I bit my lip. A part of me felt that I should take that as a compliment, yet it made me feel worse.
“Peter,” I said, “I love you. So much. You’ve been my best friend for so long. And you know that when you tell your Mom about us again—I’ll be there. When you tell your friends that you’re in love with me—I’ll be there. And when you walk into that church—I’ll be with you holding your hand the whole time.”
Tears silently fell from his cheeks as my own eyes began to water.
“But babe,” I sighed. “When you do this, you do it for you. Coming out is an act of love you do for yourself. Not for me, not for anyone else, not for God—for you. If you ever regret doing it, which I don’t think you will, but if you do regret coming out, then I don’t want you to resent me. Make this decision for you. I’ll help you, but the amount of love I can give you is nothing compared to the feeling of loving yourself so much that you own up to your true self. Like I said, I’ll be right there beside you. But at night, when we go to sleep and you hold me against your chest, the last person you say goodnight to is yourself. And your the first person you wake up to in the morning.”
Now I was crying. In fact, we both sat in the truck silently crying for about ten minutes, just holding one another. Finally Peter rose his head from my shoulder and looked at me.

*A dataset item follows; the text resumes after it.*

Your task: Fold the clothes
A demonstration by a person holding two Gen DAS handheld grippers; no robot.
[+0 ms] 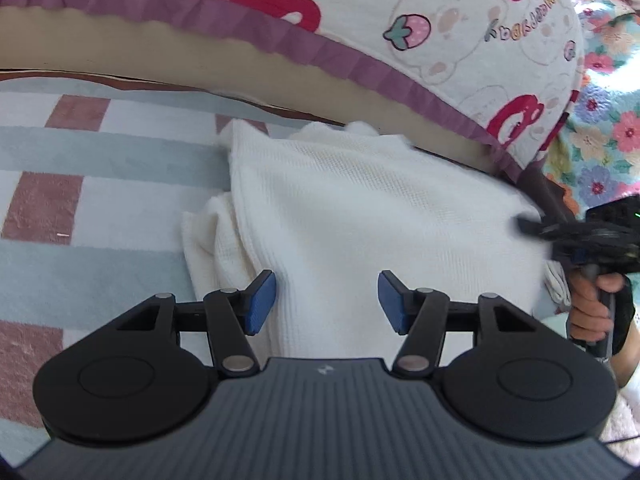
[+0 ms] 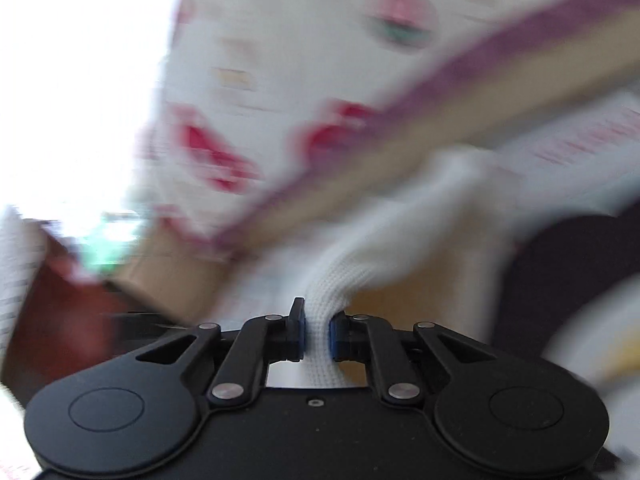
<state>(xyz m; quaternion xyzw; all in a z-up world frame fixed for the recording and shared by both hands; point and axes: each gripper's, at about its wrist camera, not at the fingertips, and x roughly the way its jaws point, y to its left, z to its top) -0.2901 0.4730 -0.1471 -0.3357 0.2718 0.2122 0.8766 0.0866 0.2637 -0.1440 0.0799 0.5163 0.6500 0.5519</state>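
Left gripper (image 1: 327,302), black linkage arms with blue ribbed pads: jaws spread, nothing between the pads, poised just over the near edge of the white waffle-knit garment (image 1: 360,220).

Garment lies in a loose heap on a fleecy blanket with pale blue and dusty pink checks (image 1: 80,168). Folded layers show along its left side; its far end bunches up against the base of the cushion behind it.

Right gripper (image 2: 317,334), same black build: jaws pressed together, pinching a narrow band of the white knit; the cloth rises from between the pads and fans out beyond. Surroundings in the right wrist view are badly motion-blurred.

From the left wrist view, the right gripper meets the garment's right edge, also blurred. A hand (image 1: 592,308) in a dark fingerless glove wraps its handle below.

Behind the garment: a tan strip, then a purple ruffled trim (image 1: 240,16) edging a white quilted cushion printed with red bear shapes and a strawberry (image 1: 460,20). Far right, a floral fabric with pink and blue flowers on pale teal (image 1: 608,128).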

“Steve,” he began, but couldn’t finish.
I kissed him, and wiped his cheek. “I know,” I whispered, “you can’t do this right now.”
“I’m sorry,” he began. “I don’t want to be like your Uncle Jerry.”
“You won’t be, because you’ll have a good friend,” I said. I sniffled, “So don’t be sorry—be grateful.”
He nodded and somehow managed to smile. I wanted to kiss him one last time but we could feel that an agreement had been made between us. It was over.
Five minutes later, I stood on the dirt road and watched Peter’s truck drive away. Dust from the back tires danced behind the bumper turbulent and firey and then in a second the sand drifted up into the wind and was swept away.
Peter said he would take me home, but I wanted to walk. My mom’s house wasn’t far and I needed the time.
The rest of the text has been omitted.